Note  Microsoft Edge Interop Note: H.264UC supports an end-to-end Forward Error Correction (FEC) scheme known as "ULPFECUC", described in [MS-SDPEXT] 3.1.5.3. Configuration of "ULPFECUC" is recommended when H.264UC is configured since this improves resilience against packet loss. For resilience, it is also recommended that the x-pli and src RTCP feedback messages be configured along with H.264UC. The x-pli RTCP feedback message is described in [MS-RTP] Section 2.2.12.1; it differs from the standard PLI message defined in [RFC4585] Section 6.3.1 in that it contains only one Feedback Control Information (FCI) field. There are no configurable settings for "ULPFECUC", and when using it, the fecMechanisms attribute is set to null as noted above. The "src" proprietary RTCP feedback message advertised as capability corresponds to the Video Source Request (VSR) RTCP feedback message described in [MS-RTP] Section 2.2.12.2.

 

H.264

Microsoft Edge does not yet support H.264. The ORTC API defines the following capabilities are defined for H.264, as noted in [RFC6184] Section 8.1, and [RTCWEB-VIDEO] Section 6.2.
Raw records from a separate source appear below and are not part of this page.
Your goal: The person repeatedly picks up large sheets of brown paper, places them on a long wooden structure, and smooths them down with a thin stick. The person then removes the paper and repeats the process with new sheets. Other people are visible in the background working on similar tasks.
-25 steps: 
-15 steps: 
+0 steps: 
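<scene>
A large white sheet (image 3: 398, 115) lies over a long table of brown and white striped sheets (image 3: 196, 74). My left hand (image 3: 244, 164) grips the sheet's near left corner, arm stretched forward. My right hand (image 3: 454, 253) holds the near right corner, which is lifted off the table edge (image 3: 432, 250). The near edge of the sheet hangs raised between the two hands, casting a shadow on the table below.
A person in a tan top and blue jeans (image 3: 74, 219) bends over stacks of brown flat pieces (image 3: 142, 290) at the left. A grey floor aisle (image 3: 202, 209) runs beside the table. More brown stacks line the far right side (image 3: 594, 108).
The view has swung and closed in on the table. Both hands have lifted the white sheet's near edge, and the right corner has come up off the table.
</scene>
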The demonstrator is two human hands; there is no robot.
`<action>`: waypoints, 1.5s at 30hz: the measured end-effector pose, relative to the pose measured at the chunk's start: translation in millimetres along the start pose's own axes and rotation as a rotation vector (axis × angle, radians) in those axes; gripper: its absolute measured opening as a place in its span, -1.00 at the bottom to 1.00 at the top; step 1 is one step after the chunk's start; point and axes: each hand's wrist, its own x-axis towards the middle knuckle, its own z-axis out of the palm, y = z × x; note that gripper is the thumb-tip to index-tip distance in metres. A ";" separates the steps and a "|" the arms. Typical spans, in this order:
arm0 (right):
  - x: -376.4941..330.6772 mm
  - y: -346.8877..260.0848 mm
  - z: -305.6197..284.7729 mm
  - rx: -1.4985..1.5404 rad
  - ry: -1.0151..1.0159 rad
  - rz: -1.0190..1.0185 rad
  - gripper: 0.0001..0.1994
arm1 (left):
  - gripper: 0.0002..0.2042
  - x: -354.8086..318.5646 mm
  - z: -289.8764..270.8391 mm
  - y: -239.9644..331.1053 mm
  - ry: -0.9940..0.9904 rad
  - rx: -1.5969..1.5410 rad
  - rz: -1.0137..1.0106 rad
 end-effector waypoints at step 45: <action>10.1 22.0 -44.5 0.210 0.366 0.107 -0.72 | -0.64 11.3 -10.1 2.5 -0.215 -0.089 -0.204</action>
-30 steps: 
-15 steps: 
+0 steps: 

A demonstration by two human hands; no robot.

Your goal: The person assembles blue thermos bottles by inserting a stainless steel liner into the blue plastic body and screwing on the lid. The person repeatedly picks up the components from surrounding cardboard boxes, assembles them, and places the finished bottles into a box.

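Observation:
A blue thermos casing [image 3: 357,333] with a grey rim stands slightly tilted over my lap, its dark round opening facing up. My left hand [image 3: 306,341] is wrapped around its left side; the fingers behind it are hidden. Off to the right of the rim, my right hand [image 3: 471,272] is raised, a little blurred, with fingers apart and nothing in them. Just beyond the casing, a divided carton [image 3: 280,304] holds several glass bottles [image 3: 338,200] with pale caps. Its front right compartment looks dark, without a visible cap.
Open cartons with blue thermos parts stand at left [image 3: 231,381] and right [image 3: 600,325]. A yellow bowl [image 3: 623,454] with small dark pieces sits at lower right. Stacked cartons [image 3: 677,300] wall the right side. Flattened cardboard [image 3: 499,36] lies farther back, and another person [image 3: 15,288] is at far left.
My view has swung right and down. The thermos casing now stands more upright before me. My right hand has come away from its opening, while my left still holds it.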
Property Name Values Notes
profile-level-id unsigned long This parameter, defined in [RFC6184] Section 8.1, is mandatory to support, as noted in [RTCWEB-VIDEO] Section 6.2.
packetization-mode sequence<unsigned short> A sequence of unsigned shorts, each ranging from 0 to 2, indicating supported packetization-mode values. As noted in [RTCWEB-VIDEO] Section 6.2, support for packetization-mode 1 is mandatory.
max-mbps, max-smbps, max-fs, max-cpb, max-dpb, max-br unsigned long long As noted in [RTCWEB-VIDEO] Section 6.2, these optional parameters allow the implementation to specify that they can support certain features of H.264 at higher rates and values than those signalled with profile-level-id.

 

VP8

Microsoft Edge assigns a preferred payload type in the dynamic range. Currently, simulcast is not supported for VP8. The following capabilities are supported for VP8:

Property Name Values Notes
max-fr unsigned long Receiver. Indicates the maximum frame rate in frames per second that the decoder is capable of decoding.
max-fs unsigned long long Receiver. Indicates the maximum frame size in macroblocks that the decoder is capable of decoding.

 

The following VP8 sender settings are supported:

Property Name Values Notes
max-fr unsigned long Receiver. Indicates the maximum frame rate in frames per second that the decoder is capable of decoding.
max-fs unsigned long long Receiver. Indicates the maximum frame size in macroblocks that the decoder is capable of decoding.

 

RTX

Microsoft Edge supports the following capability that is defined for RTX:

Property Name Values Notes
rtxTime unsigned long Sender. The default time in milliseconds (measured from the time a packet was first sent) that the sender keeps an RTP packet in its buffers available for retransmission.

 

The RTX codec supports one setting:

Property Name Values Notes
apt payloadType Sender/receiver. The associated payload type of the original stream being retransmitted. There will be an "rtx" entry in RTCRtpParameters.codecs for each media codec that can be retransmitted, each with their own apt parameter.